### What to work on
Your answer must restate the listing below word for word and contain no images.

Dataset extract section start

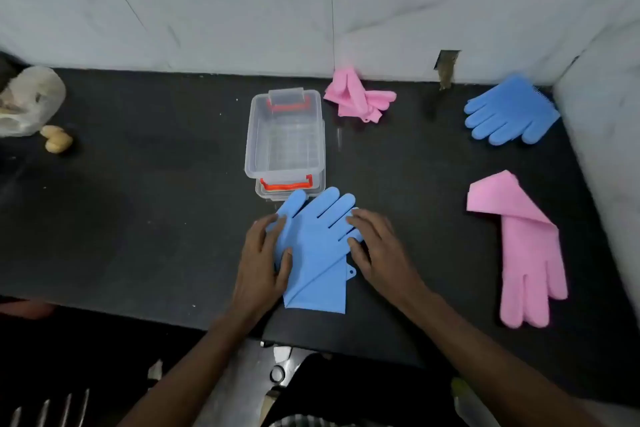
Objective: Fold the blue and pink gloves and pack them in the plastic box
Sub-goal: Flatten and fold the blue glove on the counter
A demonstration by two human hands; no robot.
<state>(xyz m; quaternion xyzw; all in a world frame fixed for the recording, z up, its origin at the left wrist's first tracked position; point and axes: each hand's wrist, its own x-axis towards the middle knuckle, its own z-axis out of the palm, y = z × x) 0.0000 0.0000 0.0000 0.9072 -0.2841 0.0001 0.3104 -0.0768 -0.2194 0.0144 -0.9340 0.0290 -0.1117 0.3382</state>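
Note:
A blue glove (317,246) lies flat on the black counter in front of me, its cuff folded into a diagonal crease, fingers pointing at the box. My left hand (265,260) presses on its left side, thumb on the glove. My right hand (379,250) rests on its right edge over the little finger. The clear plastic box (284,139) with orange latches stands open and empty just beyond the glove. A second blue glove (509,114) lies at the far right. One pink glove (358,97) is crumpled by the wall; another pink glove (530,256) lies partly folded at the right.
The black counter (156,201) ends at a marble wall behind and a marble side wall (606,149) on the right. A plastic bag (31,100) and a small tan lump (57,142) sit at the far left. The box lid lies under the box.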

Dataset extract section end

### Written solution
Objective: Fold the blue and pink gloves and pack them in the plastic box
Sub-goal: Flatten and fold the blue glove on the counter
A demonstration by two human hands; no robot.
<state>(xyz m; quaternion xyzw; all in a world frame fixed for the recording, z up, its origin at the left wrist's first tracked position; point and axes: each hand's wrist, its own x-axis towards the middle knuckle, its own z-axis out of the palm, y = z × x) 0.0000 0.0000 0.0000 0.9072 -0.2841 0.0001 0.3104 -0.0768 -0.2194 0.0144 -0.9340 0.0290 -0.1117 0.3382</state>
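Note:
A blue glove (317,246) lies flat on the black counter in front of me, its cuff folded into a diagonal crease, fingers pointing at the box. My left hand (265,260) presses on its left side, thumb on the glove. My right hand (379,250) rests on its right edge over the little finger. The clear plastic box (284,139) with orange latches stands open and empty just beyond the glove. A second blue glove (509,114) lies at the far right. One pink glove (358,97) is crumpled by the wall; another pink glove (530,256) lies partly folded at the right.
The black counter (156,201) ends at a marble wall behind and a marble side wall (606,149) on the right. A plastic bag (31,100) and a small tan lump (57,142) sit at the far left. The box lid lies under the box.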

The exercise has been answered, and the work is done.